* _Task objective_
All entries below must be given again exactly as they stand.

Start of Material shown

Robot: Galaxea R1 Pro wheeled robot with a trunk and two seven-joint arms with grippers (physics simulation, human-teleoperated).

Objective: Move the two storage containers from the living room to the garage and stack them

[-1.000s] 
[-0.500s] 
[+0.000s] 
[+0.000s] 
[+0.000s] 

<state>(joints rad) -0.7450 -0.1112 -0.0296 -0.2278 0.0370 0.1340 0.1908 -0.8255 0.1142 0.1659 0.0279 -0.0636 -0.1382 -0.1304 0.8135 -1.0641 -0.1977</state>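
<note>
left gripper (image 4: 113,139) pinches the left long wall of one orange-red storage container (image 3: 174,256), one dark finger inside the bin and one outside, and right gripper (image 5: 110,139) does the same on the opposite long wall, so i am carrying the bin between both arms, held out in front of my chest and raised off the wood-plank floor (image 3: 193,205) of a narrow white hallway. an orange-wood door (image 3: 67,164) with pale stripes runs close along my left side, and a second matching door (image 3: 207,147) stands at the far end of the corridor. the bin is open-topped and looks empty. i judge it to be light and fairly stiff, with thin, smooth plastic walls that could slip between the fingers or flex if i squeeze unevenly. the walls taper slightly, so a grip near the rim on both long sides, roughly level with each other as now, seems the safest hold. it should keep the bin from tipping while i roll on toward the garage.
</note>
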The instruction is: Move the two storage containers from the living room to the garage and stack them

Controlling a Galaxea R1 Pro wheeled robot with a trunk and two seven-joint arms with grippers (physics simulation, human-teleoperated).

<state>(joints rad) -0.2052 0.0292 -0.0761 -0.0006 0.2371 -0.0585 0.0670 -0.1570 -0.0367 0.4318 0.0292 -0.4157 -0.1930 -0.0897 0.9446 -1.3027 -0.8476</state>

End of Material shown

* _Exercise response_
Robot: Galaxea R1 Pro wheeled robot with a trunk and two seven-joint arms with grippers (physics simulation, human-teleoperated).

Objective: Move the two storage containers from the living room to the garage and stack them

[-1.000s] 
[-0.500s] 
[+0.000s] 
[+0.000s] 
[+0.000s] 

<state>(joints rad) -0.7450 -0.1112 -0.0296 -0.2278 0.0370 0.1340 0.1908 -0.8255 0.1142 0.1659 0.0279 -0.0636 -0.1382 -0.1304 0.8135 -1.0641 -0.1977</state>
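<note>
left gripper (image 4: 113,139) pinches the left long wall of one orange-red storage container (image 3: 174,256), one dark finger inside the bin and one outside, and right gripper (image 5: 110,139) does the same on the opposite long wall, so i am carrying the bin between both arms, held out in front of my chest and raised off the wood-plank floor (image 3: 193,205) of a narrow white hallway. an orange-wood door (image 3: 67,164) with pale stripes runs close along my left side, and a second matching door (image 3: 207,147) stands at the far end of the corridor. the bin is open-topped and looks empty. i judge it to be light and fairly stiff, with thin, smooth plastic walls that could slip between the fingers or flex if i squeeze unevenly. the walls taper slightly, so a grip near the rim on both long sides, roughly level with each other as now, seems the safest hold. it should keep the bin from tipping while i roll on toward the garage.
</note>
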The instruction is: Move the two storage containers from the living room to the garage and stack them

Controlling a Galaxea R1 Pro wheeled robot with a trunk and two seven-joint arms with grippers (physics simulation, human-teleoperated).

<state>(joints rad) -0.2052 0.0292 -0.0761 -0.0006 0.2371 -0.0585 0.0670 -0.1570 -0.0367 0.4318 0.0292 -0.4157 -0.1930 -0.0897 0.9446 -1.3027 -0.8476</state>

That's the answer, with nothing more to add.